Dernière mise à jour jeudi, 30 novembre 2017 09:54 Ecrit par Gérard Akoun jeudi, 30 novembre 2017 09:54


Des négociations inter syriennes reprennent sous l’égide de l’ONU pour trouver une issue politique à cette guerre civile qui a fait des centaines de milliers de mort et de blessés. Une guerre que Bachar El Assad n’aurait pu gagner sans le soutien militaire de ses alliés, la Russie et l’Iran, et le peu d’empressement des américains à le combattre, que ce soit sous la présidence d’Obama ou de celle de Trump, qui, lui, s’en est désintéressé, laissant aux russes le soin de régler le problème. L’essentiel était de se débarrasser du califat. Mission accomplie.
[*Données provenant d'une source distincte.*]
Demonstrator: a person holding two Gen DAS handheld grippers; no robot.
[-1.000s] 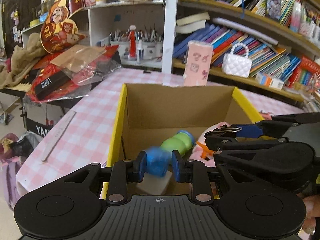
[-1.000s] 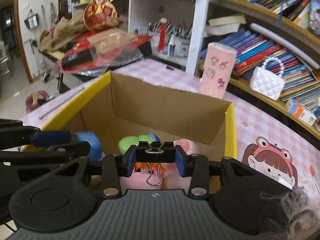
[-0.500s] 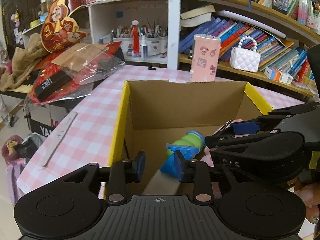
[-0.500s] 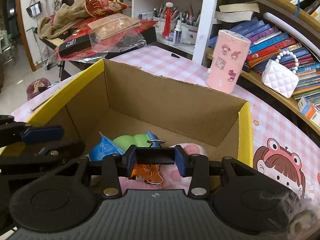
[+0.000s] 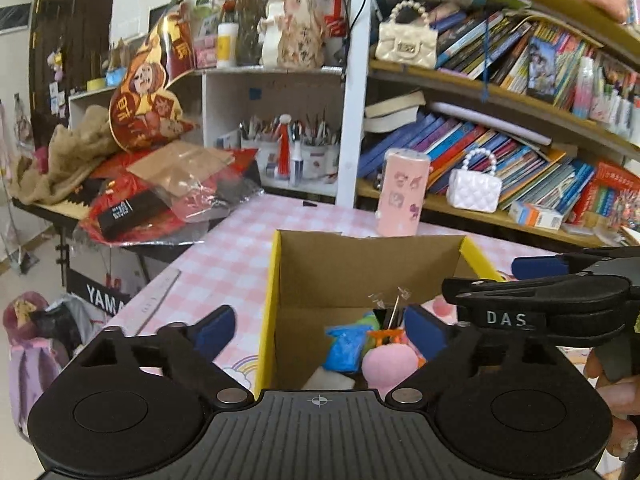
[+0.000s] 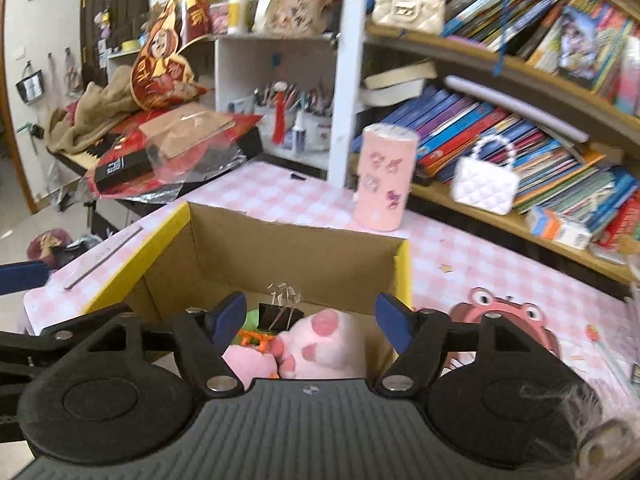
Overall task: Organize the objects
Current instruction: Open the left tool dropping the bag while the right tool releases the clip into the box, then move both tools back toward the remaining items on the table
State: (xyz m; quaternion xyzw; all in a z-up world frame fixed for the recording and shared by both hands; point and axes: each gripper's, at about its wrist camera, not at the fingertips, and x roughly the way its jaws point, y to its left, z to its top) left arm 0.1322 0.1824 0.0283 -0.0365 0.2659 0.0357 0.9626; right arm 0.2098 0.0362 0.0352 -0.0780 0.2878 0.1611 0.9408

Les négociations qui se tiendront à Genève auront quelques chances d’aboutir dans la mesure où Daesh a été écrasé, personne ne le regrettera, et que ce qu’il reste de l’armée syrienne libre, est laminé. Les russes font pression sur Bachar El Assad, leur protégé, et l’opposition est contrainte de discuter avec le régime sans conditions préalables. Le boucher de Damas, le bourreau de son peuple restera en place, plus personne ne réclame son départ. Les russes et les iraniens s’y opposent à court terme. Les américains, les français qui ont, quelque peu aidé les forces démocratiques d’opposition se contentent de rappeler les crimes du régime et d‘assurer les uns, par la voix de leur ambassadrice à l’ONU que Bachar El Assad ne peut incarner l’avenir de son peuple, les autres par la voix d’Emmanuel Macron que Bachar El Assad devrait un jour répondre de ses exactions. Vae victis, malheur aux vaincus. Mais la situation ne va pas se stabiliser pour autant. La Syrie ne se remettra pas si tôt des destructions et des crimes qui y ont été commis.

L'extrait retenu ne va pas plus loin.